Когда снимался в «Сердцеедках», учил Сигурни Уивер народному танцу. Роль у меня там эпизодическая — играл руководителя русского ансамбля, вот меня и привлекли: показал ей два притопа три прихлопа. При всей простоте этих движений Сигурни все спрашивала: «Олег, я правильно танцую?»
— Когда вы более или менее встали на ноги, в 1994 году смогли перевезти семью. Ваши дети — скорее американцы, чем русские?
— Два года я провел без семьи и был счастлив, когда с ней воссоединился. Казалось, теперь черная полоса в нашей жизни подошла к концу. Джон — по-нашему Иван — появился на свет в США, у них с дочерью разница в девять лет. Мне предложили присутствовать при родах. Для русских такое было в диковинку, я об этом только слышал... А оказалось даже приятно: увидеть, как появляется на свет твой сын.
В конце концов, подобное в жизни случается нечасто. Прошел вместе с женой через все мучения. Причем в Америке свои причуды: например ночью там никто не рожает — врачи должны отдыхать. А у Ларисы по закону подлости схватки начались именно вечером: ей сделали укол, который оттягивает процесс, и отправили домой до утра. В рабочее время нас обоих запустили в отдельную палату: кресло для мамы, кресло для папы — все предусмотрено. Сидел, вспоминал свои визиты в советский роддом, когда дочка родилась: передать в палату ничего нельзя, навещать тоже — мол, микробы. И все равно Кристина подхватила стафилококк — месяц провела в больнице. А тут я сходил за фастфудом, принес жене...
Когда малыш родился, мне его сразу в руки сунули:
— Подержите!
— Вы что?

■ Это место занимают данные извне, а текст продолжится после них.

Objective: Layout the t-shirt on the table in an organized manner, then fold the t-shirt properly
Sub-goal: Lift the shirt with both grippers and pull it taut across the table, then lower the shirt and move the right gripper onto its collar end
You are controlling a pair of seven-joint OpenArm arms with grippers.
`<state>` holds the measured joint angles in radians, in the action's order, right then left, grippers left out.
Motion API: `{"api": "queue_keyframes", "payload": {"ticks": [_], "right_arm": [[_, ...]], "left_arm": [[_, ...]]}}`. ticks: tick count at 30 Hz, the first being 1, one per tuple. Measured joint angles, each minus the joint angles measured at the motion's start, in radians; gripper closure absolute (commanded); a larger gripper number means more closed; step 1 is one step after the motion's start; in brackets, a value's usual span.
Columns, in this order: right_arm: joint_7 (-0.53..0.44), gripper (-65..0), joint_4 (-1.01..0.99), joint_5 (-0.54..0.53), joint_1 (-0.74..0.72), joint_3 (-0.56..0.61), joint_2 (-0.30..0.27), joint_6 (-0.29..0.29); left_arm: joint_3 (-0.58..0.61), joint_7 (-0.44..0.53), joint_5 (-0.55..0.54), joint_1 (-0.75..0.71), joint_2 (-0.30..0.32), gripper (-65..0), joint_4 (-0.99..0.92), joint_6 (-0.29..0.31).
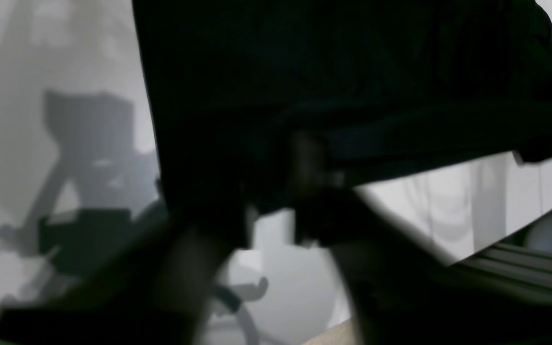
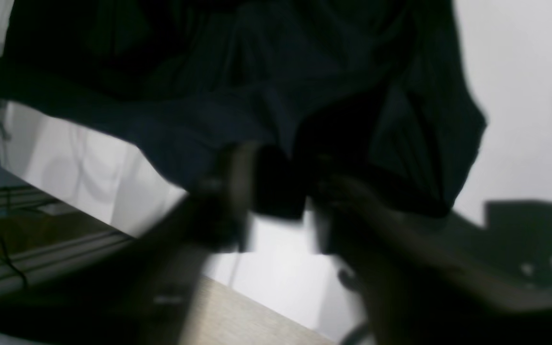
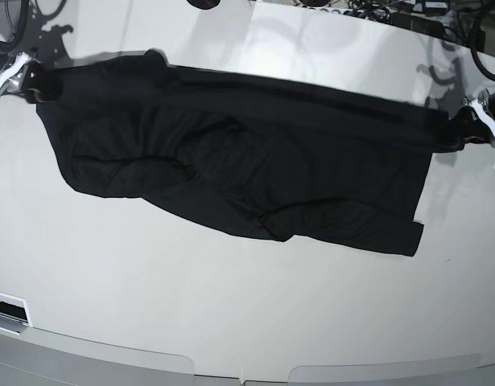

Руки грязные!
— Вы не видели, откуда он появился? — поднял брови врач.
Там вообще за ребенка отвечает отец. Чтобы малыша ни с кем не перепутали, я его носил на все осмотры и возвращал обратно маме. Никаких ограничений, запретов. Через два дня страховка заканчивается — вас в любом случае выписывают. Без задержек и передержек.
Наверное, только в середине девяностых я наконец и ощутил, что такое отцовство: старался по возможности общаться с дочкой и сыном. Мы проводили вместе время на пляже, теннисном корте.
Когда у Кристины начался переходный возраст, волновался: слишком много появилось соблазнов — у нас в Союзе-то такого разнообразия не было. Секс, наркотики и рок-н-ролл! Случались и жесткие беседы с ее поклонниками. Дочкины одноклассники могли прийти к нам в дом и не здороваясь, в обуви, плюхнуться на диван. Или заглянуть в холодильник и взять что-нибудь оттуда. Учил ухажеров хорошим манерам.
Образование — отдельная тема. В младших классах все сидят на полу — нет парт, учебников. С ребенком постоянно нужно что-то лепить, красить... А то, что мы осваивали во втором классе, у них входит в программу пятого-шестого. В результате считать дети не умеют, читать не любят. Правда, дочка как раз училась хорошо, а вот Джон сопротивлялся до крика: «Не хочу, не понимаю, не умею!» Они не так хорошо говорят по-русски, но мы стараемся, чтобы родной язык не забывали. Кристине сейчас двадцать восемь, уже третью магистратуру заканчивает: сначала хотела быть нейрохирургом, но это на поверку оказалось очень сложно, поэтому поступила в Финиксе в продвинутую медицинскую школу на дантиста. Сыну девятнадцать, он только определяется в жизни.